Ash se detuvo en seco. El grito había sonado demasiado lejano para poder estar seguro, pero el guardia estaba casi convencido de que la voz que había escuchado era la de Leigh. Es más, tenía que ser él. ¿Quién podía ser sino? La voz se parecía muchísimo, y el enemigo no conocía su nombre... o al menos no debería conocerlo, claro. No obstante, había visto cosas tan extrañas a lo largo de todos aquellos años que ya no sabía qué pensar.

Decidió no bajar la guardia. Aunque Leigh fuese el más leal y querido de todos sus amigos, el guardia había aprendido hacía mucho tiempo que no debía confiar en absolutamente nadie.

Con el arma bien sujeta entre las manos, Ash modificó su rumbo hacia la dirección de la voz. A su alrededor únicamente había troncos, hojas oscuras y frutos apelotonados en racimos, pero no le molestaban para poder moverse sigilosamente.

Ash se agazapó ligeramente y empezó a avanzar en mitad del silencio.

Cien metros más adelante, volvió a oír su voz por segunda vez. La voz era la de Leigh Middlebrook, de eso no cabía duda, pero había algo en ella que le inquietó más que cualquier otra cosa. Había entendido su nombre, pero solo eso. El resto de palabras habían desaparecido en lo que aparentemente parecía un gruñido de dolor.

Ash se puso en pie todo lo alto que era y respondió a la llamada también a gritos. El corazón volvía a latirle con fuerza, acelerado, pero esta vez no por el esfuerzo físico.

—¿¡Leigh!? ¿¡Leigh dónde estás!? —gritó con la voz ligeramente temblorosa—. ¡¡Leigh!!

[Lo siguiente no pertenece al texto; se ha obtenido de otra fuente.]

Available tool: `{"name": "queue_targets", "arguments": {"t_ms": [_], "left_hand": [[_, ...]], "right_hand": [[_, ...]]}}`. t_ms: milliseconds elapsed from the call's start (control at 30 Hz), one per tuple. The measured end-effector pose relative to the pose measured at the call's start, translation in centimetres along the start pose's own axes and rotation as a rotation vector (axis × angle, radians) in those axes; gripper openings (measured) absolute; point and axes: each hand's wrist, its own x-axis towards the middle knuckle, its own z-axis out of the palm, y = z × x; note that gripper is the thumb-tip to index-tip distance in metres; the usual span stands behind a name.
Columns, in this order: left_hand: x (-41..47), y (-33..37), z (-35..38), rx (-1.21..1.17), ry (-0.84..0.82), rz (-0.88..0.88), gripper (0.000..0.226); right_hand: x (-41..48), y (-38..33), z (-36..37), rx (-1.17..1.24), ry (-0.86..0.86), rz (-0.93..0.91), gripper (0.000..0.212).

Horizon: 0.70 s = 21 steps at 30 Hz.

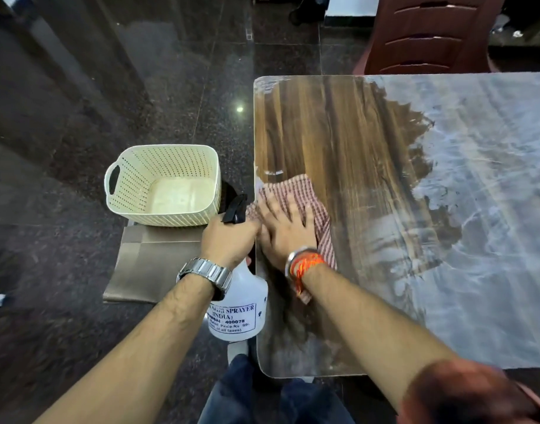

La falta de respuesta logró helarle la sangre. Ash se mordió los labios con fuerza en un intento desesperado por mantenerse lo suficientemente sereno como para actuar con cordura, pero un último grito de su compañero suplicándole que se fuese le bastó para que se le nublasen todas las ideas. Le habían cogido. El enemigo había cogido a Leigh, y a no ser que actuase pronto, ambos sabían perfectamente cuál sería su destino. Después de todo, ellos habían ejecutado a demasiados prisioneros como para no saber qué les pasaría en caso de caer en manos del enemigo.